As part of the permitting program, the SFMTA plans to issue permits to “a limited number” of applicants, the agency said. The city also plans to maintain a cap on the number of scooters to be deployed at any one time, likely somewhere between 1,000 to 2,500 scooters per company. Currently, Skip is authorized to operate 800 scooters, while Scoot is authorized to operate up to 625.
The application requires companies to integrate locking mechanisms to all of its scooters, implement stricter policies to ensure people don’t ride on sidewalks as well as pilot adaptive scooters to ensure people with disabilities are not left out from this new form of transportation. This comes shortly after Lyft began testing adaptive bike share for riders in San Francisco and Oakland, Calif.
The deadline to apply is Aug. 21, 2019, which gives the likes of Bird (proud new owner of Scoot), Skip, Lime, Uber/JUMP, Lyft, Spin and the many others a fair amount of time to get their things in order — that is, if they want to.
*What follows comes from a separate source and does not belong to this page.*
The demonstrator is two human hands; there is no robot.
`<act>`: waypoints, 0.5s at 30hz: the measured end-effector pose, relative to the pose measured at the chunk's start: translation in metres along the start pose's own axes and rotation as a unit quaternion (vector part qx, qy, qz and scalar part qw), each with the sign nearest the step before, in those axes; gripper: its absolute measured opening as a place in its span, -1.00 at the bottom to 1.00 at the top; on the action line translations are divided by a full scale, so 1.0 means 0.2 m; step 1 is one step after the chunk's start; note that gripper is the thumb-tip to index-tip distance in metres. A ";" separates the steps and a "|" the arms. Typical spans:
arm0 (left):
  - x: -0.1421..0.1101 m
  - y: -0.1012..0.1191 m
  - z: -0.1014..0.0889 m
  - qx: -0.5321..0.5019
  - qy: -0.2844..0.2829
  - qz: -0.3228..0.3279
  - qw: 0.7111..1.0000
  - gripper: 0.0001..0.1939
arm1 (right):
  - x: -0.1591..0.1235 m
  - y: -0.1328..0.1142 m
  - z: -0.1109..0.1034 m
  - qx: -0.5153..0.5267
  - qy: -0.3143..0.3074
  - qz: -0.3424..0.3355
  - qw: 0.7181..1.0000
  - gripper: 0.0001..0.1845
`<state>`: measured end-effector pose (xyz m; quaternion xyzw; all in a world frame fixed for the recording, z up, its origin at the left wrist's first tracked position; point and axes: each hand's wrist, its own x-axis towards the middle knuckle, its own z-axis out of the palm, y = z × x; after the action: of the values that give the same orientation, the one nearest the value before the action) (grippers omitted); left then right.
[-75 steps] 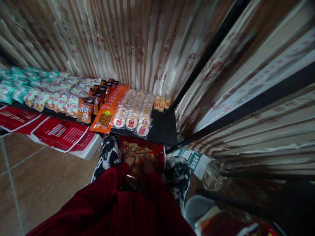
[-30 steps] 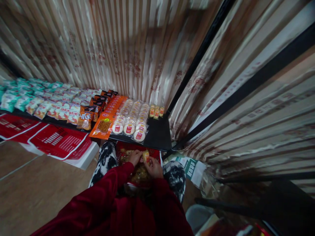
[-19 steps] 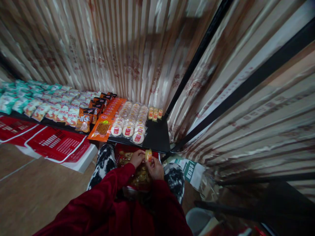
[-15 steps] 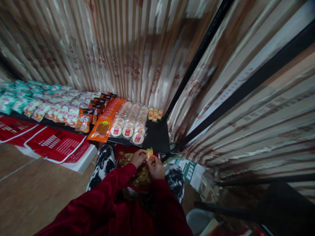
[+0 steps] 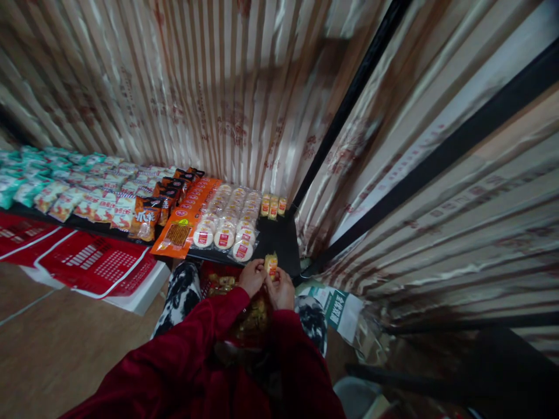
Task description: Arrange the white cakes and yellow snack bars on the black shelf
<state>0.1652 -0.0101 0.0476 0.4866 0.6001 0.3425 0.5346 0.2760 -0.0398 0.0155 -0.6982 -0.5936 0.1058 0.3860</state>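
Observation:
My left hand (image 5: pixel 251 276) and my right hand (image 5: pixel 282 286) are raised together over my lap, both closed on a small yellow snack packet (image 5: pixel 271 263) with a red label. The packet stands just at the front edge of a low black shelf (image 5: pixel 283 247). Below my hands a red bag (image 5: pixel 227 285) holds more small yellow packets. Three like packets (image 5: pixel 273 205) stand at the shelf's back right. Both sleeves are dark red.
On the shelf lie rows of round white cakes (image 5: pixel 227 224), orange flat packs (image 5: pixel 181 224), dark orange bags (image 5: pixel 146 214) and green and white packs (image 5: pixel 52 186). Red-printed white boxes (image 5: pixel 94 265) sit under the shelf at left. A green-and-white bag (image 5: pixel 338 308) lies at right.
Both hands rose out of the red bag with a yellow packet and moved forward and up toward the shelf's front edge. The camera view shifted a little.

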 end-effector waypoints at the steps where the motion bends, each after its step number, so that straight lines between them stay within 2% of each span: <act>1: 0.01 0.02 0.01 0.006 0.004 -0.001 1.000 -0.58 | 0.02 0.00 0.00 0.003 0.003 0.004 1.000 -0.51; 7: 0.03 0.12 0.03 0.065 0.016 0.029 0.997 -0.68 | 0.11 0.06 0.03 -0.002 0.004 -0.002 1.000 -0.51; 15: 0.07 0.21 0.07 0.123 0.001 0.043 0.991 -0.61 | 0.17 0.11 0.07 -0.013 0.003 0.008 1.000 -0.54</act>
<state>0.1888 0.0145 0.0785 0.5741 0.6163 0.2893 0.4548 0.2931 -0.0026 0.0023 -0.7085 -0.5880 0.0992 0.3775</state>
All of those companies mentioned above applied for permits to operate as part of SF’s pilot program, but were denied. Some companies took it worse than others, while others decided to focus their efforts on other markets for the time being.
What we can expect is yet another battle among the electric scooter providers to deploy their vehicles in the highly-coveted market of San Francisco. Last time, there were about one dozen applicants for the city’s pilot program.
On average, scooter riders took about 3,400 trips per day in San Francisco in May. Scoot has had a pretty drama-free existence in San Francisco, minus the whole theft and vandalism issue that forced the company to add a locking mechanism to its scooters. Skip, on the other hand, had to pull its scooters off the streets after one caught on fire in Washington, D.C.
It would be odd if the SFMTA didn’t consider that as it looks over all of the applications this time around. Meanwhile, given that a couple of Lyft’s electric bikes recently caught on fire due to apparent issues with the batteries, Lyft has likely given the SFMTA some pause around the company’s abilities to safely deploy electric vehicles.